## WHAT TO WORK ON:
Set down exactly the lines in the records below that run from the line with "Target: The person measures" to the line with "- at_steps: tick", inclusive, and nothing more.

## AVAILABLE DATA:
++++++++++++++++++++

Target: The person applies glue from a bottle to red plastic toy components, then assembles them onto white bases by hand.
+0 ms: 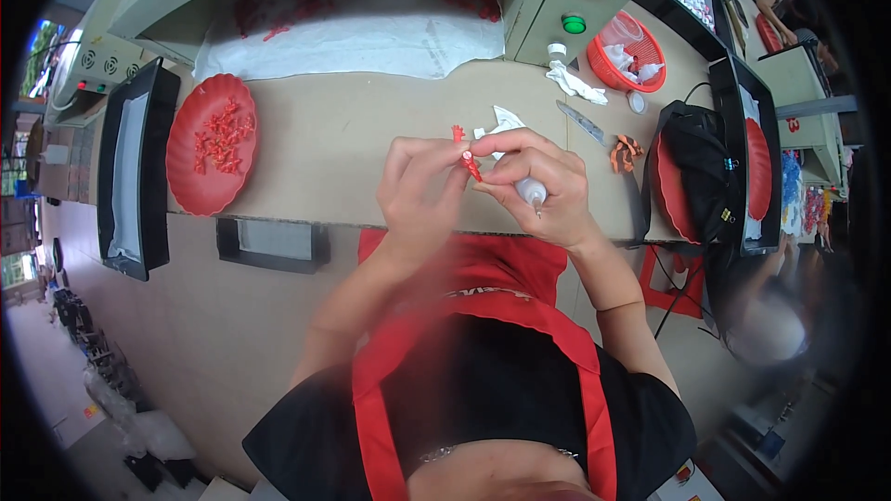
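In front of my chest, just over the table's near edge, both hands meet at a small red plastic figure (pixel 471 165) with a whitish spot on it. My left hand (pixel 416 187) pinches the figure between thumb and fingers. The right hand (pixel 554 187) touches it from the other side with its fingertips. Tucked in that same right hand is a small white squeeze bottle (pixel 531 191) with a thin needle tip pointing down toward me. A piece of white paper or cloth (pixel 506 118) lies on the table just beyond my fingers.
On the left, a red scalloped plate (pixel 212 195) carries many small red pieces beside a black tray (pixel 161 176). A green machine (pixel 543 0) with a white cloth stands behind. Rightward are a knife (pixel 581 119), orange scraps (pixel 626 154), a red basket (pixel 599 63) and a black bag (pixel 696 153).
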Demonstrator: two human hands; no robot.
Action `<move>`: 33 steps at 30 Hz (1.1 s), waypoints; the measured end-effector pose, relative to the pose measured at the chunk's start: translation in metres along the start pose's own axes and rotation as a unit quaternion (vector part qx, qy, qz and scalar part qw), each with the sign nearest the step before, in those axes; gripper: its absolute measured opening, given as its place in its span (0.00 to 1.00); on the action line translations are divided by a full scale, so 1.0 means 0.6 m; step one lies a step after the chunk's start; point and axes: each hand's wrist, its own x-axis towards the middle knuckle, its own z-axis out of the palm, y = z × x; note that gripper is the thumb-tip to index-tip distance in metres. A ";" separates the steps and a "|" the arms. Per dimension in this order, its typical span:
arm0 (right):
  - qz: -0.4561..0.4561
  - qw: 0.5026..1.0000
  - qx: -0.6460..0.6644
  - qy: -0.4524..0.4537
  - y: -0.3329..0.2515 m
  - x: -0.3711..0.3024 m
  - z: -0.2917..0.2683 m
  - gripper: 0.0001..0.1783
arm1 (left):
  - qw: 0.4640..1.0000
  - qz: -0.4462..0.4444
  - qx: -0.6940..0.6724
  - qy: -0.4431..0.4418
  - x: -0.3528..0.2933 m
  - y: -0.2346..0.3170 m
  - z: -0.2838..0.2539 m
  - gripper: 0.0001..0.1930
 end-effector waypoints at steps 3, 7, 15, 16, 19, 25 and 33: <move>-0.004 1.000 -0.015 0.011 -0.004 -0.003 0.005 0.09 | 1.000 0.011 0.009 0.001 0.001 0.002 -0.001 0.17; -0.002 1.000 -0.014 0.022 0.000 -0.005 0.010 0.09 | 1.000 0.002 0.011 0.003 0.000 0.001 -0.002 0.17; 0.014 0.999 -0.011 0.032 0.002 -0.007 0.016 0.09 | 1.000 -0.007 0.013 0.013 -0.003 -0.001 0.001 0.16; 0.019 0.999 -0.010 0.033 0.001 -0.008 0.016 0.09 | 1.000 -0.010 0.008 0.013 -0.004 -0.002 0.001 0.17; 0.021 0.999 -0.010 0.035 0.001 -0.009 0.017 0.08 | 1.000 -0.019 0.005 0.008 -0.002 -0.002 0.001 0.17; 0.048 0.995 -0.052 0.069 -0.002 -0.009 0.022 0.13 | 0.960 -0.232 -0.154 0.012 0.021 0.024 0.005 0.16; 0.239 0.961 0.104 0.090 -0.005 -0.021 0.010 0.17 | 0.820 -0.408 -0.394 -0.073 0.023 0.017 -0.018 0.14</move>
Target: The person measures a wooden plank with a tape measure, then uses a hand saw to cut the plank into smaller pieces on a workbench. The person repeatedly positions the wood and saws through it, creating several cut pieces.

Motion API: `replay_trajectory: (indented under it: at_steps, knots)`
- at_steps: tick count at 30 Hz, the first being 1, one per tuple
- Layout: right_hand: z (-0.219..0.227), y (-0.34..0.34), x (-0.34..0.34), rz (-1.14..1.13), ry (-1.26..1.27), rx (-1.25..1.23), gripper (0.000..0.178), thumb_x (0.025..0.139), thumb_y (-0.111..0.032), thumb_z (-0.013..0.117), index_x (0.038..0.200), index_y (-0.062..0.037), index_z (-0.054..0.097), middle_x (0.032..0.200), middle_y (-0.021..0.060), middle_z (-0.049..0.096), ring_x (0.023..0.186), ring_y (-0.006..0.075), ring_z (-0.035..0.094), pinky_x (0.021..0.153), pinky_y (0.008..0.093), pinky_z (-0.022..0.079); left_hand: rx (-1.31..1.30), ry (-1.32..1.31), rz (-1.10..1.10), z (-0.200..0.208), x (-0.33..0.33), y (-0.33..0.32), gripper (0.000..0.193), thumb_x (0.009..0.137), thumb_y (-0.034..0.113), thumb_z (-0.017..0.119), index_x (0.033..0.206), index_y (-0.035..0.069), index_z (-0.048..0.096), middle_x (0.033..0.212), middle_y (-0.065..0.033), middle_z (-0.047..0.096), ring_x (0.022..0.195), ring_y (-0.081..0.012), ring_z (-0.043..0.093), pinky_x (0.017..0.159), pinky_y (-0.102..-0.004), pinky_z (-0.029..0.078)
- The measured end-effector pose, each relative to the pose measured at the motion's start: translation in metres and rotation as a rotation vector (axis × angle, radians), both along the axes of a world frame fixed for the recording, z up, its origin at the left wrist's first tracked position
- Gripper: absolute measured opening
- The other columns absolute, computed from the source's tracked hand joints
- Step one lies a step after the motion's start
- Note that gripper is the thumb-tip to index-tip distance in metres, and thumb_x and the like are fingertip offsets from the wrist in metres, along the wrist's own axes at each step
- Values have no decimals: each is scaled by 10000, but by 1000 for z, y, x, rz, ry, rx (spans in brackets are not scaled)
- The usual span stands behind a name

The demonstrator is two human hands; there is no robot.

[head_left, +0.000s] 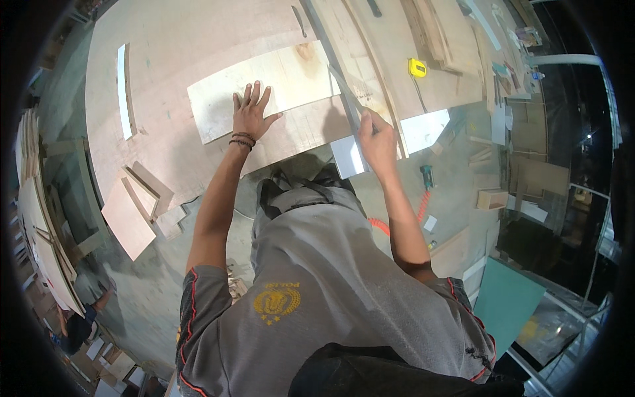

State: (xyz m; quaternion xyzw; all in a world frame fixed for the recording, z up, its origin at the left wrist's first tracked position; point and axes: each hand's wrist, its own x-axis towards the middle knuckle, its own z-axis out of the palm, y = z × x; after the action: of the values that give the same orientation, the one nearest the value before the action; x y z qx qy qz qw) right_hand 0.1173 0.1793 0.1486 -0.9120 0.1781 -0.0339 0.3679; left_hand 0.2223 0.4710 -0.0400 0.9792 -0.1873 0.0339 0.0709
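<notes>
A pale plywood board (291, 79) lies on the large wooden worktable (178, 40). My left hand (250, 114) is pressed flat on it near its front edge, fingers spread. My right hand (378, 140) is closed around the near end of a long, flat grey metal tool (345, 85) that looks like a file. Its far end reaches the board's right edge, and it seems to touch there. Part of the tool is hidden inside my fist.
A yellow tape measure (417, 67) and wood planks (436, 36) lie to the right. A white strip (124, 92) is on the left. Pink-faced panels (131, 215) lean at the front-left corner. A teal air tool (426, 176) with a red coiled hose sits below. Another person (78, 329) is far left.
</notes>
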Motion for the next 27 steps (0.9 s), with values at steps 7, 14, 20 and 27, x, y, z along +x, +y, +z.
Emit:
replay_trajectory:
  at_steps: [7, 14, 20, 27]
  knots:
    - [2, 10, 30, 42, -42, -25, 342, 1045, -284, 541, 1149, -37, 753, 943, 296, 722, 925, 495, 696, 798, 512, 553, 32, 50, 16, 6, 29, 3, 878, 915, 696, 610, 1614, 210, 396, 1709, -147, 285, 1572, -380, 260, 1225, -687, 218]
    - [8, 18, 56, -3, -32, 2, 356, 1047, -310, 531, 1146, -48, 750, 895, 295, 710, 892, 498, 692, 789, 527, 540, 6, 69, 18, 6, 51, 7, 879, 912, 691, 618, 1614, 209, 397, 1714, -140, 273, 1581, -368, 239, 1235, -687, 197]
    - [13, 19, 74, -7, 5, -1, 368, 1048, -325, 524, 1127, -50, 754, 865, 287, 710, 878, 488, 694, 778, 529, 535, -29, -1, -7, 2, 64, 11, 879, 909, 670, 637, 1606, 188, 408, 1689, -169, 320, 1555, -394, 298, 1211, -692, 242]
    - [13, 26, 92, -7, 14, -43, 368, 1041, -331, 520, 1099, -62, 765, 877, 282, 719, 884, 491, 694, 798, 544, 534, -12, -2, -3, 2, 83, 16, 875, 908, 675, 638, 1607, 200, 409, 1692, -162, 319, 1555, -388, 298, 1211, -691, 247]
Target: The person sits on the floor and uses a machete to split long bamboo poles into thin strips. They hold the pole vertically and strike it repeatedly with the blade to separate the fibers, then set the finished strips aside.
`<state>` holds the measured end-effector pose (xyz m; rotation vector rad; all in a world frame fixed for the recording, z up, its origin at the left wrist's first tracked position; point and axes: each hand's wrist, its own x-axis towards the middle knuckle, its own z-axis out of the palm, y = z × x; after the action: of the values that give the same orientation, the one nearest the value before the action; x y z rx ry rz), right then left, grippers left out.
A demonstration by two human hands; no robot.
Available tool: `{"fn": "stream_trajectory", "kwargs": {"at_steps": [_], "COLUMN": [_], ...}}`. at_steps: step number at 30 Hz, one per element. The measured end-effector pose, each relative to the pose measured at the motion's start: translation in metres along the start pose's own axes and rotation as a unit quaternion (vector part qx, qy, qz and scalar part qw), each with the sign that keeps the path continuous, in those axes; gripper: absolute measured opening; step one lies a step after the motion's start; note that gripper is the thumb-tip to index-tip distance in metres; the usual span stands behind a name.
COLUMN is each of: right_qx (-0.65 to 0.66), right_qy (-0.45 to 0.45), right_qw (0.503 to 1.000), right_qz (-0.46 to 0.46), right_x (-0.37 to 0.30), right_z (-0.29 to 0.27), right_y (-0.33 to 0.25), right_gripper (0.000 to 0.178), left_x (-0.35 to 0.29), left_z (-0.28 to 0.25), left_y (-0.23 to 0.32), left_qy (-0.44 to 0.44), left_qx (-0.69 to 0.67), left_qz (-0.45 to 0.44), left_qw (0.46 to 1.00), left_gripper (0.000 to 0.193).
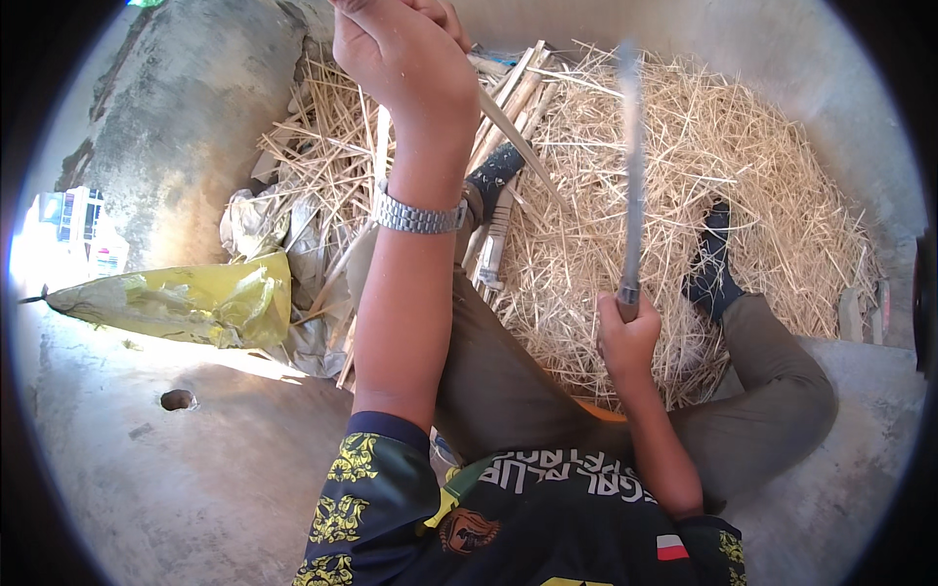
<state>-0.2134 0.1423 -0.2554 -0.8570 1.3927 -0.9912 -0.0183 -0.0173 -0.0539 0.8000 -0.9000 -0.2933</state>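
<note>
My right hand [629, 337] is closed round the handle of a long knife [634, 195]. Its narrow blade points away from me over the straw-like shavings, and the far end is smeared by motion. High at the top edge, my left hand [401, 44] is raised with fingers curled, partly cut off by the frame. A thin pale strip, looking like split bamboo [523, 146], slants down to the right from behind that wrist, in line with the closed fingers. Its upper end is hidden by the hand. A metal watch [420, 210] circles my left wrist.
A wide heap of pale shavings [674, 146] lies between my outstretched legs, against a concrete wall [821, 59]. Longer split sticks [513, 93] lie beyond my left foot. A yellow plastic bag [186, 301] is at left, near a small hole [179, 399] in the concrete.
</note>
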Motion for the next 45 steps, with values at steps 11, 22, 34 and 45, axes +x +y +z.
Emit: {"fn": "stream_trajectory", "kwargs": {"at_steps": [11,22,34,45], "right_qx": [-0.147,0.053,0.139,0.013], "right_qy": [-0.083,-0.034,0.066,-0.054], "right_qw": [0.979,0.993,0.988,0.985], "right_qz": [0.114,0.103,0.016,0.164], "right_x": [0.034,0.009,0.001,0.004], "right_z": [-0.005,0.008,0.001,0.003], "right_y": [0.038,0.049,0.014,0.021], "right_gripper": [0.024,0.026,0.024,0.026], "left_x": [-0.003,0.01,0.013,0.025], "left_z": [0.006,-0.004,-0.005,-0.025], "left_y": [0.014,0.013,0.005,0.005], "left_qy": [-0.214,-0.158,-0.185,-0.198], "left_qx": [-0.089,-0.129,-0.204,-0.143], "left_qz": [-0.11,-0.155,-0.177,-0.179], "left_qw": [0.967,0.967,0.945,0.953], "left_gripper": [0.07,0.071,0.064,0.072]}}
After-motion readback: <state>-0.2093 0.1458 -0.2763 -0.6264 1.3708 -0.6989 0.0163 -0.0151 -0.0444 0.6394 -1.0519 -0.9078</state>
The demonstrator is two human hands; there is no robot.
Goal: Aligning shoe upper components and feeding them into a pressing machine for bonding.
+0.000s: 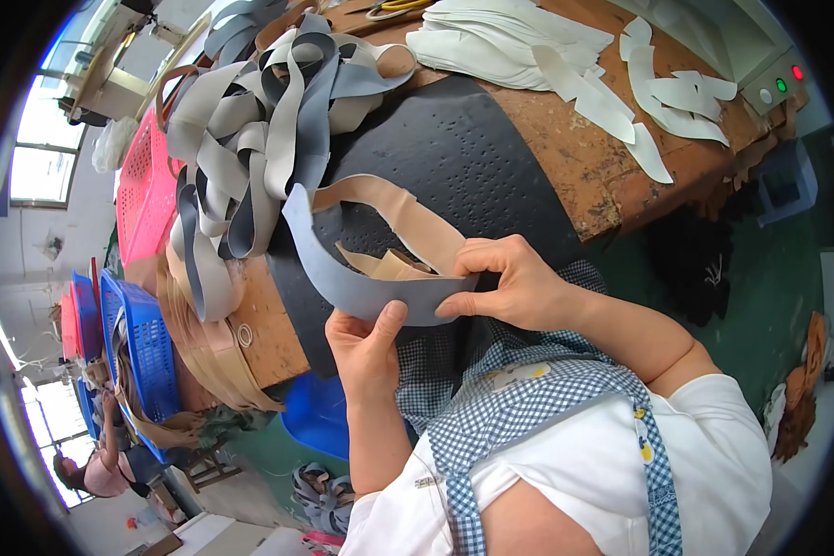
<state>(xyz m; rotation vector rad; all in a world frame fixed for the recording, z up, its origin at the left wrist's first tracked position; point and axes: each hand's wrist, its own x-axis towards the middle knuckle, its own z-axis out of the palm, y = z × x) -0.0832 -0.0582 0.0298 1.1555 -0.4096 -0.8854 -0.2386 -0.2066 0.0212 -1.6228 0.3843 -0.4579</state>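
Observation:
A curved blue-grey strip of leather-like material (pixel 343 283) with a tan inner face is bent into a loop in front of me. My right hand (pixel 519 283) pinches the strip's right end between thumb and fingers. Lower down, my left hand (pixel 368 350) grips its bottom edge, the thumb against the grey face and the other fingers mostly hidden behind. Inside the loop shows a smaller tan piece (pixel 398 267); whether it joins the strip I cannot tell. Beneath lies a black mat (pixel 454 139) dotted with small holes.
A tangled heap of grey strips (pixel 283 120) covers the table's left part. White cut pieces (pixel 510 42) lie at the back, scissors (pixel 394 9) beside them. Pink (pixel 144 190) and blue baskets (pixel 144 343) stand left. A box with lit buttons (pixel 778 85) is far right. Another person (pixel 102 473) works far left.

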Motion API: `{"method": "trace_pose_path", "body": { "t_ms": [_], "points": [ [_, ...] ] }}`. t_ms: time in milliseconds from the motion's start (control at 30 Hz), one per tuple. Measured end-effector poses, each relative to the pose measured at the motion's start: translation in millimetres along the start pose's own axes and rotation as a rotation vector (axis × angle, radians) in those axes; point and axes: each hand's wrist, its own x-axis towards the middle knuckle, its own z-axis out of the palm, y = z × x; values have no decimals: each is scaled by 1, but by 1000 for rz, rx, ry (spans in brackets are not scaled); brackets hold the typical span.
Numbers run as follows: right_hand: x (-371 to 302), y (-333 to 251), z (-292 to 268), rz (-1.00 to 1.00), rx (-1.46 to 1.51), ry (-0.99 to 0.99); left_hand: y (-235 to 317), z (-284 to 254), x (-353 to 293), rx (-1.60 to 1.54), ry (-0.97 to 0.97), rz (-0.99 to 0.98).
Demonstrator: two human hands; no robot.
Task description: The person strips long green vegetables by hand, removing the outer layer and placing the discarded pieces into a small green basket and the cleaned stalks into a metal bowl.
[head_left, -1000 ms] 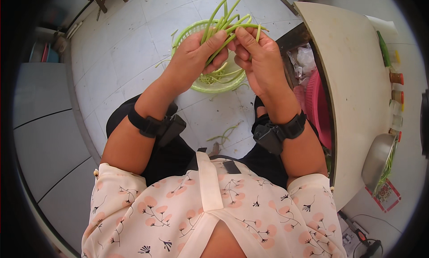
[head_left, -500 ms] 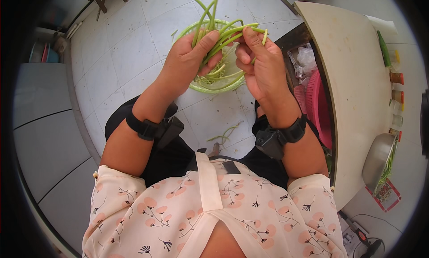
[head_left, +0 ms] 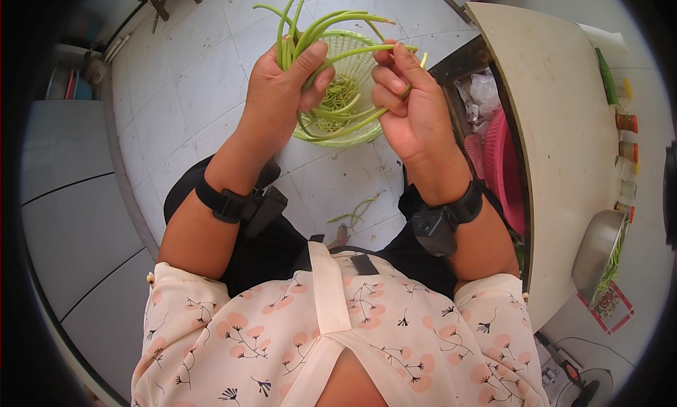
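Long green garlic scapes (head_left: 352, 17) are bunched in my left hand (head_left: 271, 89), the fingers wrapped round them and their ends fanning upward and to the right. Between thumb and fingertips, my right hand (head_left: 421, 104) pinches one scape stretched across from the bunch. Other stems loop down below the two hands. Beneath both hands a light green plastic basket (head_left: 345, 140) stands on the floor, with short green pieces (head_left: 338, 93) lying in it.
Some green scraps (head_left: 360, 213) lie on the tiled floor (head_left: 204, 68) by my foot. To my right is a pale tabletop (head_left: 557, 125) with a pink basket (head_left: 499, 167) beneath it. Beyond its edge are a metal bowl (head_left: 592, 248) of green stems and several small jars (head_left: 626, 123).
My left hand has moved left and slightly down with the bunch, away from my right hand. The gap between them has widened, uncovering more of the basket.
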Motion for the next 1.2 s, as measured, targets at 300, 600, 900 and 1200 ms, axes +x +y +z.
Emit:
{"method": "trace_pose_path", "body": {
  "t_ms": [300, 600, 900, 1200],
  "points": [
    [8, -15, -5, -83, -132, 8, -1, -11, 5, -28, -10, 65],
    [8, -32, -3, -430, -519, 14, 1, -8, 7, -5, -33, 74],
    [7, -29, -4, -229, -263, -189, 1, -5, 8, -61, -54, 43],
    [2, -11, 6, -52, -362, -232, -3, 11, 6, -2, -161, -22]
  ]
}}
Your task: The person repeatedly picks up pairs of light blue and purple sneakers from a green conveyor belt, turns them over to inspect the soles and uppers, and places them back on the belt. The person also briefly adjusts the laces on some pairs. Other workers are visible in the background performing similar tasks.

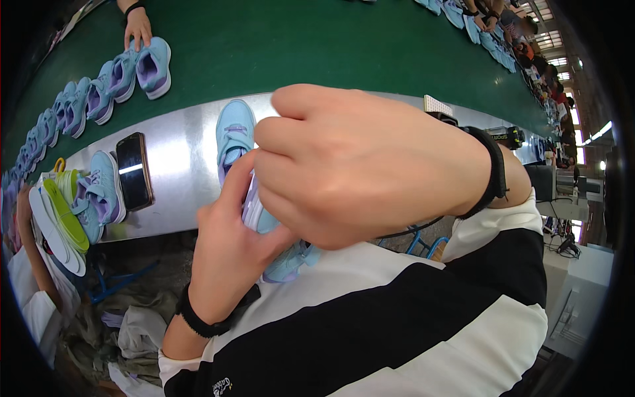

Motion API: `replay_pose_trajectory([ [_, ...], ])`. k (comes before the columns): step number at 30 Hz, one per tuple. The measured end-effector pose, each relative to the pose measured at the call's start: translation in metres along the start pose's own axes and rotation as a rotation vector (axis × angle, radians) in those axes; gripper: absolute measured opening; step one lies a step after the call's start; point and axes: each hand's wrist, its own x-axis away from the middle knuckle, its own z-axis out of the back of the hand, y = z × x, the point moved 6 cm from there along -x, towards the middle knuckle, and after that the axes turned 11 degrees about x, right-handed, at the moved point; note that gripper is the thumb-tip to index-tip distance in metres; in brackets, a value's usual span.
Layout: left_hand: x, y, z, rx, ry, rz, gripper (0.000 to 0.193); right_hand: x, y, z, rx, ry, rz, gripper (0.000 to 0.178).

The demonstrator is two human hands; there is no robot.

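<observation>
Close to my body, my left hand (228, 248) is closed round a light blue shoe (286, 264) with a pale sole and lilac parts. Much of this shoe is hidden behind my hands. Large in front of it, my right hand (337, 165) is curled with the fingers bent in. Whatever those fingers hold, if anything, is hidden from view. Just beyond my left hand, another light blue shoe (235, 129) rests on the shiny metal table edge (182, 145), its toe pointing away.
A dark phone (134, 172) lies left, beside light blue shoes (102, 185) and white and green insoles (65, 218). Paired shoes (153, 69) line the green belt (264, 46), where another person's hand (137, 28) touches one. People (546, 86) work far right.
</observation>
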Motion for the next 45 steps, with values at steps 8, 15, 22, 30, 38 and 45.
replay_pose_trajectory([
  [8,-0.004,-0.023,-0.004,0.114,0.011,0.146,0.056,-0.014,0.017,-0.041,-0.074,-0.104,0.095,0.018],
  [15,-0.002,-0.023,0.001,0.178,0.011,0.165,0.053,-0.01,0.026,-0.047,-0.305,0.019,0.076,0.027],
  [22,-0.001,-0.025,0.004,0.205,-0.009,0.124,0.061,-0.006,0.045,-0.054,-0.456,0.192,-0.058,0.019],
  [30,0.005,-0.027,0.014,0.256,-0.032,0.076,0.065,0.022,0.088,-0.046,-0.37,0.246,-0.588,0.023],
  [38,0.003,-0.033,0.011,0.264,-0.049,0.115,0.066,0.004,0.017,-0.026,-0.185,0.287,-0.054,0.016],
  [45,0.0,-0.038,0.007,0.145,-0.081,0.043,0.058,-0.012,0.005,-0.027,-0.077,-0.025,0.085,0.018],
])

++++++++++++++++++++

## ANSWER SPACE:
Target: The person measures a wooden plank with a tape measure, then uses a hand saw to cut the plank into smaller pieces on a workbench. The person repeatedly positions the wood and saws through it, creating several cut pieces.

Motion API: `replay_trajectory: (indented under it: at_steps, knots)`
- at_steps: tick count at 30 Hz, the first being 1, one per tuple

The response to the exercise is now finished.